:: Given data

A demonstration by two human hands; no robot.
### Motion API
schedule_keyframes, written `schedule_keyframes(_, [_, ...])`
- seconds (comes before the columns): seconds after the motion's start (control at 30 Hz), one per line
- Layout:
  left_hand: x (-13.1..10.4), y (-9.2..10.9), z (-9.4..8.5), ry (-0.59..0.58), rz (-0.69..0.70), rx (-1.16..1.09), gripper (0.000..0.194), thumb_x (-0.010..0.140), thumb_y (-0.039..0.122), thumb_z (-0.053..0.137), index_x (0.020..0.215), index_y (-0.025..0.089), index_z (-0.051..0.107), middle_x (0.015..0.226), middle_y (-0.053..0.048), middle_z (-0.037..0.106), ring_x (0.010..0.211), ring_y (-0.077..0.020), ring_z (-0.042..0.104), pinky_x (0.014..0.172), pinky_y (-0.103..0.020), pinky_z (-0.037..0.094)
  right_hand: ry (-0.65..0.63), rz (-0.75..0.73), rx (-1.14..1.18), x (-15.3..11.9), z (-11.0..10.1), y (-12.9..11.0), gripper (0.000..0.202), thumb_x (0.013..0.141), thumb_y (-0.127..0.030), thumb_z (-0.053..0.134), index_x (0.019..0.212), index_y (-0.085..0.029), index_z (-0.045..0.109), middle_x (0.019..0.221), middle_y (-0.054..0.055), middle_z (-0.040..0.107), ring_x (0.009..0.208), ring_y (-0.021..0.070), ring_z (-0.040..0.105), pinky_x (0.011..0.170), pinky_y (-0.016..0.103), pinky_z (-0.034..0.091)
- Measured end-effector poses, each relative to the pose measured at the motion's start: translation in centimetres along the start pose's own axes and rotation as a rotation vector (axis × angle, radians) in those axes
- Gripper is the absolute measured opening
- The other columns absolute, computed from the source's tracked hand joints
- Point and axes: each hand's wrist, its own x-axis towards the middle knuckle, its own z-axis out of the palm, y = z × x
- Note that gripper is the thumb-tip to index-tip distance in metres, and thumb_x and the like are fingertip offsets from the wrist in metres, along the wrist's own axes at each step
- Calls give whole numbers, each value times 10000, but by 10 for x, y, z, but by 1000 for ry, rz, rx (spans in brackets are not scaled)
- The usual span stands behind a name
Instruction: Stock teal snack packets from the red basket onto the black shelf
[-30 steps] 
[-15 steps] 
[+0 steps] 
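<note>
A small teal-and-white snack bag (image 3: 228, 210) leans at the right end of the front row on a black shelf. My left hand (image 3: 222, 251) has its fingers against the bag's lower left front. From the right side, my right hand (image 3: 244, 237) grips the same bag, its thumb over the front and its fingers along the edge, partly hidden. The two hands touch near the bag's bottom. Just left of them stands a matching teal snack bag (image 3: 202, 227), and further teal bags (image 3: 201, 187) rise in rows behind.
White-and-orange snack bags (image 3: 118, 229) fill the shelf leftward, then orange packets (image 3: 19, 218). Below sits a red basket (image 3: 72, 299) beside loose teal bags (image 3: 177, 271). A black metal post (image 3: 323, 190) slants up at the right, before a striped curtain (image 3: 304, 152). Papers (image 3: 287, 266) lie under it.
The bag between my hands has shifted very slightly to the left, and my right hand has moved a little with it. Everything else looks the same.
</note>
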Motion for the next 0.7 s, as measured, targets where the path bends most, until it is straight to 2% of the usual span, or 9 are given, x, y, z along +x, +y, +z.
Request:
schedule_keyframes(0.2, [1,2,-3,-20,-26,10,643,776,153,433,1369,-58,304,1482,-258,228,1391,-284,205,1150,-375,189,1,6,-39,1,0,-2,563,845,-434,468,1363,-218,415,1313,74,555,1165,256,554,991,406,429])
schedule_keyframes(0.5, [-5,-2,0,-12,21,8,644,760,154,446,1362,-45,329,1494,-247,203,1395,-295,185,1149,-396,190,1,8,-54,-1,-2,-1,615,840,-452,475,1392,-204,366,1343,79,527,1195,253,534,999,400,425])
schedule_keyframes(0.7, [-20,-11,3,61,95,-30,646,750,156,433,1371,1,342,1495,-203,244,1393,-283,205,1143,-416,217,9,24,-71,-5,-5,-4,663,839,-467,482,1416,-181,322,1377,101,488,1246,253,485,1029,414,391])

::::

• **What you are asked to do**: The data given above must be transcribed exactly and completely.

• **Exercise answer**:
A demonstration by two human hands; no robot.
### Motion API
schedule_keyframes, written `schedule_keyframes(_, [_, ...])`
- seconds (comes before the columns): seconds after the motion's start (control at 30 Hz), one per line
- Layout:
  left_hand: x (-13.1..10.4), y (-9.2..10.9), z (-9.4..8.5), ry (-0.59..0.58), rz (-0.69..0.70), rx (-1.16..1.09), gripper (0.000..0.194), thumb_x (-0.010..0.140), thumb_y (-0.039..0.122), thumb_z (-0.053..0.137), index_x (0.020..0.215), index_y (-0.025..0.089), index_z (-0.051..0.107), middle_x (0.015..0.226), middle_y (-0.053..0.048), middle_z (-0.037..0.106), ring_x (0.010..0.211), ring_y (-0.077..0.020), ring_z (-0.042..0.104), pinky_x (0.014..0.172), pinky_y (-0.103..0.020), pinky_z (-0.037..0.094)
  right_hand: ry (-0.65..0.63), rz (-0.75..0.73), rx (-1.14..1.18), x (-15.3..11.9), z (-11.0..10.1), y (-12.9..11.0), gripper (0.000..0.202), thumb_x (0.013..0.141), thumb_y (-0.127..0.030), thumb_z (-0.053..0.134), index_x (0.019..0.212), index_y (-0.085..0.029), index_z (-0.045..0.109), middle_x (0.019..0.221), middle_y (-0.054..0.055), middle_z (-0.040..0.107), ring_x (0.009..0.208), ring_y (-0.021..0.070), ring_z (-0.040..0.105), pinky_x (0.011..0.170), pinky_y (-0.016..0.103), pinky_z (-0.034..0.091)
- Measured end-effector poses, each relative to the pose measured at the motion's start: translation in centimetres along the start pose's own axes and rotation as a rotation vector (axis × angle, radians) in those axes
- Gripper is the absolute measured opening
- The other columns absolute, computed from the source's tracked hand joints
- Point and axes: each hand's wrist, its own x-axis towards the middle knuckle, its own z-axis out of the palm, y = z × x
- Note that gripper is the thumb-tip to index-tip distance in metres, and thumb_x and the like are fingertip offsets from the wrist in metres, along the wrist's own axes at each step
- Calls give whole numbers, each value times 10000, but by 10 for x, y, z, but by 1000 for ry, rz, rx (spans in brackets are not scaled)
- The usual span stands behind a name
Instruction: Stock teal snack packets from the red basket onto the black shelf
[-30 steps] 
[-15 steps] 
[+0 steps] 
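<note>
A small teal-and-white snack bag (image 3: 228, 210) leans at the right end of the front row on a black shelf. My left hand (image 3: 222, 251) has its fingers against the bag's lower left front. From the right side, my right hand (image 3: 244, 237) grips the same bag, its thumb over the front and its fingers along the edge, partly hidden. The two hands touch near the bag's bottom. Just left of them stands a matching teal snack bag (image 3: 202, 227), and further teal bags (image 3: 201, 187) rise in rows behind.
White-and-orange snack bags (image 3: 118, 229) fill the shelf leftward, then orange packets (image 3: 19, 218). Below sits a red basket (image 3: 72, 299) beside loose teal bags (image 3: 177, 271). A black metal post (image 3: 323, 190) slants up at the right, before a striped curtain (image 3: 304, 152). Papers (image 3: 287, 266) lie under it.
The bag between my hands has shifted very slightly to the left, and my right hand has moved a little with it. Everything else looks the same.
</note>
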Motion for the next 0.7 s, as measured, targets where the path bends most, until it is straight to 2% of the usual span, or 9 are given, x, y, z along +x, +y, +z.
Request:
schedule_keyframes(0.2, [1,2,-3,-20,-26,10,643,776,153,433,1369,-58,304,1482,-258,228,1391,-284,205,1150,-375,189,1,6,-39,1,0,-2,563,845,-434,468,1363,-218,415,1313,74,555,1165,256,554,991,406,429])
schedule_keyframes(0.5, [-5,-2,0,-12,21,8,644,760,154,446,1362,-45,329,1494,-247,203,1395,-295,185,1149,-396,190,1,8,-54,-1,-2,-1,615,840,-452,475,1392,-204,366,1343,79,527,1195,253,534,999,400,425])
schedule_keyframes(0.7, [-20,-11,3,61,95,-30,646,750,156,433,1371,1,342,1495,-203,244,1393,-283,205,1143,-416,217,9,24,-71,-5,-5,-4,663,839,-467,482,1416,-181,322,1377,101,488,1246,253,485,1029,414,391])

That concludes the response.